▶ _Exercise_: Among the entries below, how many lines include the word "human"? Reply with only the number.

Data to use section start

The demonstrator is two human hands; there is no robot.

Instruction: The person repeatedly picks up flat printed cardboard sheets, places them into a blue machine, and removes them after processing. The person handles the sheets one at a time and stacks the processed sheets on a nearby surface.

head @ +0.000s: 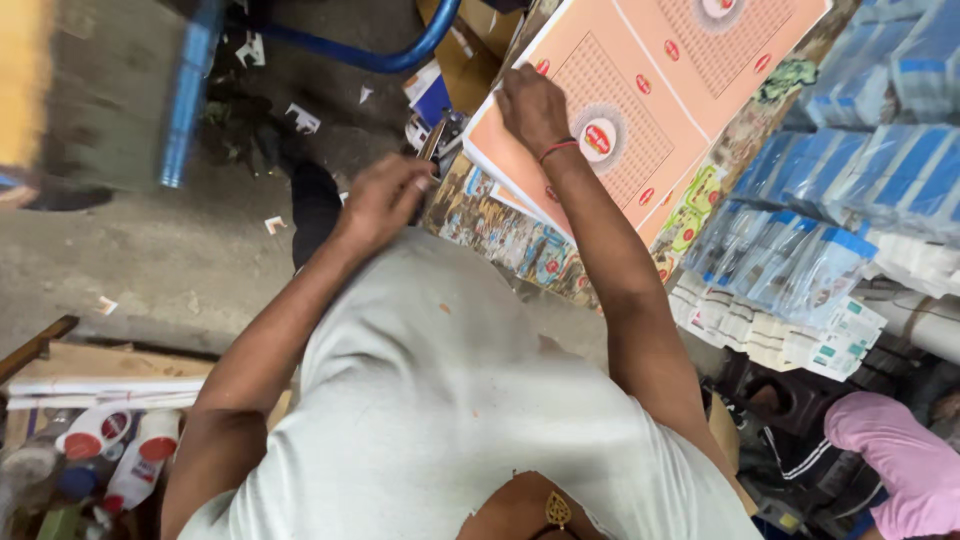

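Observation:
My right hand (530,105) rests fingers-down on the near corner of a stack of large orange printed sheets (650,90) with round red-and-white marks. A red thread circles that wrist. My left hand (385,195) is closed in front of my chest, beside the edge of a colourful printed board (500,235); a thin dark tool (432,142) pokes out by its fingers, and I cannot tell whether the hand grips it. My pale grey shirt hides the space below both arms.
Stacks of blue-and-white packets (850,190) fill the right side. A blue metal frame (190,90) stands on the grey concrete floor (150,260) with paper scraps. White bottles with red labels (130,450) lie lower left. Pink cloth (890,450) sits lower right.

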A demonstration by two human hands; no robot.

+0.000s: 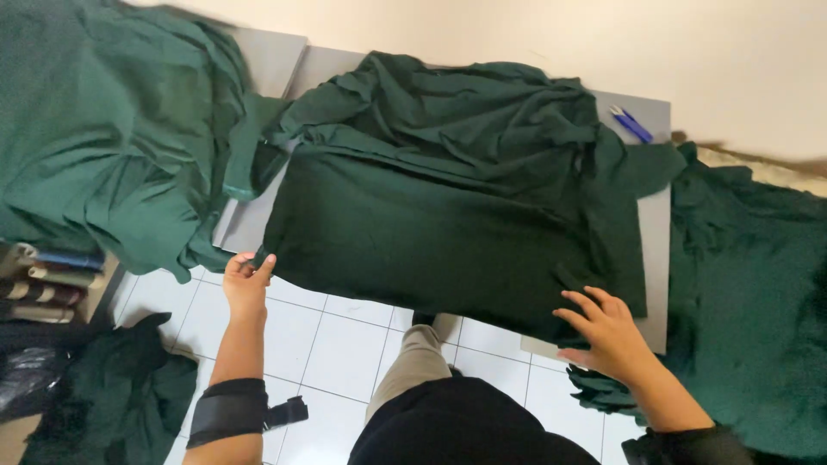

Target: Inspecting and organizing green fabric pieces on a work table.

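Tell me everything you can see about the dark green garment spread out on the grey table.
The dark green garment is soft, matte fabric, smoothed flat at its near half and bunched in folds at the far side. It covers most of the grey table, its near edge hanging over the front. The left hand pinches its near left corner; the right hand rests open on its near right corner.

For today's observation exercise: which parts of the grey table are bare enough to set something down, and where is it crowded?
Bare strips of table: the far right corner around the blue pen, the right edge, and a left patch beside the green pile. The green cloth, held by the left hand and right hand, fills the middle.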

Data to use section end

▶ _Answer box_: 2